Однако Акула все предусмотрел. Он подал знак людям в темном, и те выкатили из соседней комнаты тележку, наподобие той, в которую покупатель супермаркета складывает товар, а затем везет ее к своему авто, а после разгрузки там же оставляет. Так вот эта продуктовая тележка была доверху наполнена не продуктами, а коробками и коробочками, флаконами и пузыречками, баночками и скляночками и еще разной аптечной мелочью. Поверх упаковок с разовыми халатами темно-зеленого цвета, на самом верху лежала продолговатая плоская коробочка, на крышке которой был изображен фонендоскоп. А рядом покоились два небольших узких пластмассовых пенальчика, в которых, как нетрудно было догадаться, находились градусники для измерения температуры тела.
– Откуда такое богатство? – полюбопытствовал я.
– Из Центральной клинической больницы, ну из этой самой ЦКБ, бывшей «кремлевки», – ответил Акула.
Облачившись в халат и не тратя драгоценного времени на разговоры, я извлек щенка из коробки.
– Скажи, мой маленький друг, что с тобой случилось? Что у тебя болит?
Щенок испуганно вращал маленькими темными глазками, пыхтел и косился на никелированную чашечку фонендоскопа, которую я перемещал по его горячей грудной клетке с места на место.

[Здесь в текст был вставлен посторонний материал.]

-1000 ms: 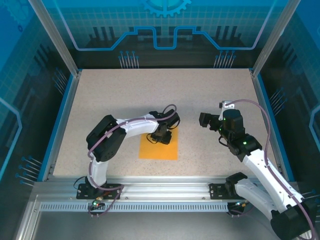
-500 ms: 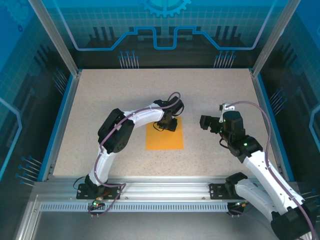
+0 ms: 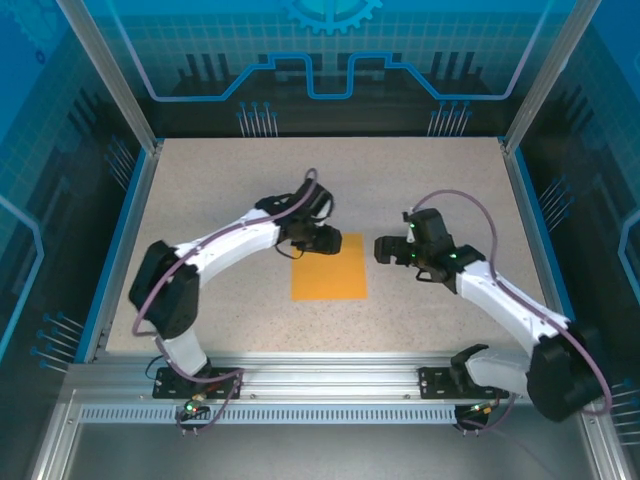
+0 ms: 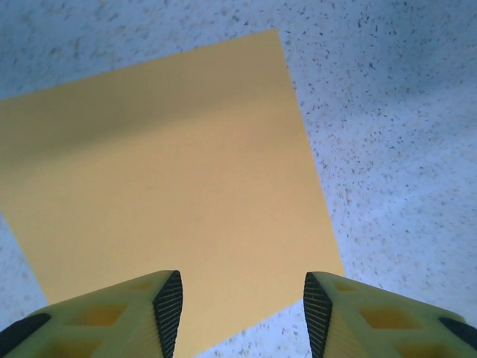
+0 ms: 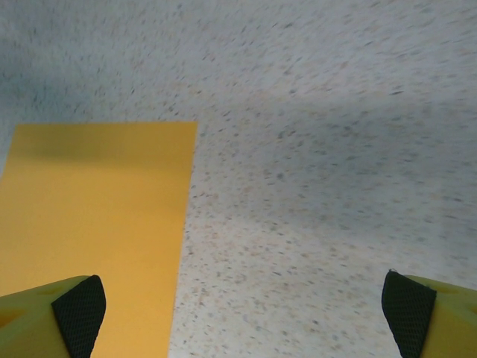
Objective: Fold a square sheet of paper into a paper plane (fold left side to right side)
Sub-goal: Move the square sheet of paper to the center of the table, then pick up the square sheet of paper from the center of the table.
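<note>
Left gripper (image 3: 322, 240): jaws partly apart and empty, fingertips (image 4: 168, 306) poised above the far edge of the square sheet of paper (image 3: 330, 275). Right gripper (image 3: 386, 250): jaws spread wide and empty, just beside the sheet's right edge. The orange sheet lies flat, rectangular in outline, near the centre of the speckled table (image 3: 200, 190)

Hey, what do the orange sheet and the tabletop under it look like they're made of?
The orange sheet looks like thin matte paper: flat, crisp straight edges, no glare. The tabletop looks like speckled laminate or composite, pale with dark flecks; which, I can't tell.
</note>
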You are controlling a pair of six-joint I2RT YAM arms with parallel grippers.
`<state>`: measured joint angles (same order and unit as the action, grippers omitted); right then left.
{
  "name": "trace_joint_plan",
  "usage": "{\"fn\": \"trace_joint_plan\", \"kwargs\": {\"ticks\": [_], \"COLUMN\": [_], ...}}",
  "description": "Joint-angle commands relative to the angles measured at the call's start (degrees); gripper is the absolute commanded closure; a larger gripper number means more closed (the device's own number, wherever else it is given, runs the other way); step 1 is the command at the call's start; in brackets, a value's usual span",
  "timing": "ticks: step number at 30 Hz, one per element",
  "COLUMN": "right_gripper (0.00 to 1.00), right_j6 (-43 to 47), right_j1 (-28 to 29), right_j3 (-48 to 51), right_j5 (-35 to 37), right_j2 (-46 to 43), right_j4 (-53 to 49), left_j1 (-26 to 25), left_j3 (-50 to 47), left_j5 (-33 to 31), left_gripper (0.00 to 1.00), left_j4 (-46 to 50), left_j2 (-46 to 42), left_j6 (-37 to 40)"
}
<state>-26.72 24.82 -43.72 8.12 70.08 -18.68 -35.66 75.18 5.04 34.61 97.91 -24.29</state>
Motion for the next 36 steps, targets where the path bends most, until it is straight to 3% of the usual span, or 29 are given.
{"fn": "trace_joint_plan", "kwargs": {"ticks": [1,6,18,28,36], "right_gripper": [0.00,0.00,0.00,0.00,0.00], "right_j6": [0.6,1.4,0.7,-1.4,-2.7], "right_j1": [2.7,5.3,7.6,9.5,11.6], "right_j3": [-5.1,-12.6,-24.8,-26.2,-24.1], "right_j5": [-1.4,-2.4,-3.9,-3.4,-6.3], "right_j2": [7.2,19.1,37.0,41.3,38.8], "right_j4": [2.1,2.6,0.0,-2.3,-1.8], "left_j1": [3.2,5.9,6.1,6.1,6.1], "left_j3": [-8.9,-16.5,-18.2,-19.8,-20.0], "left_j5": [10.3,15.8,13.0,11.1,10.4], "left_gripper": [0.50,0.52,0.55,0.56,0.57], "left_j4": [-5.4,-10.9,-10.2,-10.0,-10.5], "left_j2": [-2.7,-3.9,0.9,3.4,4.2], "left_j6": [-4.4,-6.8,-6.6,-6.4,-6.5]}}
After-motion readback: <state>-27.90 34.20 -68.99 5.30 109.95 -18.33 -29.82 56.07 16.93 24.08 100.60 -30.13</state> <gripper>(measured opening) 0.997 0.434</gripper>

– Он, доктор, три дня ничего не ест. Только бульона чуть-чуть похлебал да воды немножко… От парного и отварного мяса отказывается. Мне, как коменданту, поручен уход за собакой, и я отвечаю за сохранность ее здоровья. В прошлом-то я собаковод-любитель, и у меня… – басил Акула, полностью заглушая работу щенячьего сердца и легких.
Однако мой резкий жест мгновенно остановил его от озвучивания нахлынувших лирических воспоминаний. Усевшись напротив, он умолк, демонстративно закрыв ладонью тонкогубый рот.
Измерение температуры тела щенка показало значительное отклонение от нормы. Сорок один градус по Цельсию, вместо положенных тридцати девяти и пяти десятых, меня насторожили.
С животом тоже отмечался непорядок: болезненность и напряженность брюшных стенок при пальпации. Чем глубже я погружал пальцы в животик малыша, тем громче он верещал. От этих звуков Акула побледнел, на лбу выступили капельки пота, а его рыбьи глаза стали еще более светлыми, почти прозрачными – совсем безжизненными.